VII. O princípio da legalidade não se opõe, no caso, à aplicação da lei nova e consequente alteração do prazo de suspensão da prescrição.
VIII. Enquanto a norma do domínio penal refere “disposições penais vigentes” e “o regime que concretamente se mostrar mais favorável ao agente”, em sede contraordenacional tal terminologia não foi replicada. Em vez de tais expressões o Legislador usou, no artigo 3.º, n.º 2, do RGCO, “lei vigente” e “lei mais favorável”, o que aponta para um sentido mais restrito, em especial, que os conceitos de “disposições penais” e “regime mais favorável”. Por sua vez, o n.º 1, do artigo 3.º em referência refere expressamente “A punição da contraordenação é determinada pela lei vigente…”, restringindo o escopo daquele preceito legal, à norma incriminadora (o tipo contraordenacional) e respetiva sanção.

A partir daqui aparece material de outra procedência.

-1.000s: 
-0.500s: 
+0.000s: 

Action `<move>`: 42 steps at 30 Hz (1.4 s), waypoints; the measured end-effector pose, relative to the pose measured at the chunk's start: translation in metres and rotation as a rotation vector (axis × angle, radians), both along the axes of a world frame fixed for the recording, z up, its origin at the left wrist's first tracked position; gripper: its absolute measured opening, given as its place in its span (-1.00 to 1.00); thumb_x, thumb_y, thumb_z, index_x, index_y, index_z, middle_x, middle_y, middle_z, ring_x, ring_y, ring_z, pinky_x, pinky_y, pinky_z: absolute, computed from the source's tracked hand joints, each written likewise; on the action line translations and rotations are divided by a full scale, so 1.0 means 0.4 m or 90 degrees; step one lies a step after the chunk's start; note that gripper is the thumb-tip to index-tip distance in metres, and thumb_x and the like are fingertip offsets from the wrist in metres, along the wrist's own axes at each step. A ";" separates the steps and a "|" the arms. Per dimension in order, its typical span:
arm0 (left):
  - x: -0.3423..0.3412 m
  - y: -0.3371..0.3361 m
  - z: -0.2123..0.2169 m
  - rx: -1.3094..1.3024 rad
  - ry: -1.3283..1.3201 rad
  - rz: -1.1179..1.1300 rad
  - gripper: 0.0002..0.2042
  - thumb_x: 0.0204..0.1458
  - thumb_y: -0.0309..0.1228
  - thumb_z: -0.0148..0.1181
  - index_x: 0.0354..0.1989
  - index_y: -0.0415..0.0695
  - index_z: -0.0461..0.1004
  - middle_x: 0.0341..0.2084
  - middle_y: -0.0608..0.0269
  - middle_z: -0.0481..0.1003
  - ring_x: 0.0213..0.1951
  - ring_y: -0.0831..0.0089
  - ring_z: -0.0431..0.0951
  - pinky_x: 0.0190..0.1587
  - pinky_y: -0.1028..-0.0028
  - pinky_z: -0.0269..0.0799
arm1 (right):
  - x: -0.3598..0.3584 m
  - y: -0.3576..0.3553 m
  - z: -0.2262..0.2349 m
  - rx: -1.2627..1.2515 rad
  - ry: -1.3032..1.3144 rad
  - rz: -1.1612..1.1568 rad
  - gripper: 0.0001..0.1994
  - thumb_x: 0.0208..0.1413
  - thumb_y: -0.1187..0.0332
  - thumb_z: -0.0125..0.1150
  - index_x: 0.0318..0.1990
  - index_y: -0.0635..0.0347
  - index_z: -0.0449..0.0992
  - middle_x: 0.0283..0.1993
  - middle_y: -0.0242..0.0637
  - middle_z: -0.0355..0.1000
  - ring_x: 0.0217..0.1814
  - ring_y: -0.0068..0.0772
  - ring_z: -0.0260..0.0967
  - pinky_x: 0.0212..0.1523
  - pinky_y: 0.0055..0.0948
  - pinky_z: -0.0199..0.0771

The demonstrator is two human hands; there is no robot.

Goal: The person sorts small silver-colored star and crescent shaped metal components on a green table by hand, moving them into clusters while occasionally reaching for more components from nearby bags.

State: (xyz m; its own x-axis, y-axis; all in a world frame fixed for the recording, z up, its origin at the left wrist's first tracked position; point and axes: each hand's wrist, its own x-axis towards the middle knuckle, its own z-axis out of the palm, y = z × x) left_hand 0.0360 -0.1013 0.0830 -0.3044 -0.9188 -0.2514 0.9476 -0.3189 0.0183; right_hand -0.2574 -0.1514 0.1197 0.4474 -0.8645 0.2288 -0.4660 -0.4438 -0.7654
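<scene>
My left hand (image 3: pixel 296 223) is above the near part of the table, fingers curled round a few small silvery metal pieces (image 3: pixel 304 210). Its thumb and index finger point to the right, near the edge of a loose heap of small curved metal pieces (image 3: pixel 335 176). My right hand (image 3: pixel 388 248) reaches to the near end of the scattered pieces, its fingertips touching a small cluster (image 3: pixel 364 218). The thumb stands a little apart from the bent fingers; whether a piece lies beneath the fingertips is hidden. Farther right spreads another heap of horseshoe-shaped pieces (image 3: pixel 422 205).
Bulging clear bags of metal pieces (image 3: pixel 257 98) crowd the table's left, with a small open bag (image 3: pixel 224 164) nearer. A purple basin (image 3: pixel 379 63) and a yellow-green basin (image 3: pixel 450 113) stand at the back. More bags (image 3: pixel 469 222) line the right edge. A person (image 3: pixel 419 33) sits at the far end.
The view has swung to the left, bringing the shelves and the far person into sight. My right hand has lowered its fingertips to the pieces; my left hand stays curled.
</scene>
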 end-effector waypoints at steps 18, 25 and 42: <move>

IX. Os factos constantes do processo não demonstram, nem se mostra alegado, a violação de outros princípios constitucionais, designadamente o princípio da tutela da confiança ou do direito à decisão em prazo razoável.
X. A norma que resulta da aplicação conjugada do artigo 9.º da Lei n.º 17/2022, de 17 de agosto, e do artigo 3.º, n.º 1 e n.º 2, do RGCO, na interpretação segundo a qual a redação do n.º 9 do artigo 74.º da LdC, introduzida por aquela Lei, não é aplicável a factos praticados em data anterior à sua entrada em vigor e em relação aos quais, nesta data, ainda não se tenha verificado o prazo de prescrição do procedimento contraordenacional, é inconstitucional, por violação dos princípios do primado do Direito da União Europeia (a “exigência existencial”, nas palavras de Pierre Pescatore), consagrado no artigo 8.º, n.º 4, da Constituição, e do princípio da tutela jurisdicional efetiva, consagrado no artigo 20.º, n.º 1, da Constituição.
XI. O recurso interposto sobre o Acórdão do Tribunal da Relação de Lisboa de 23-05-2023, foi rejeitado por se mostrar ultrapassado o respetivo prazo de recurso, pelo que é irrelevante para efeitos do trânsito em julgado daquele acórdão.
XII. No caso, a prescrição do procedimento contraordenacional não ocorreu e o trânsito em julgado da decisão condenatória ocorreu a 23-05-2024.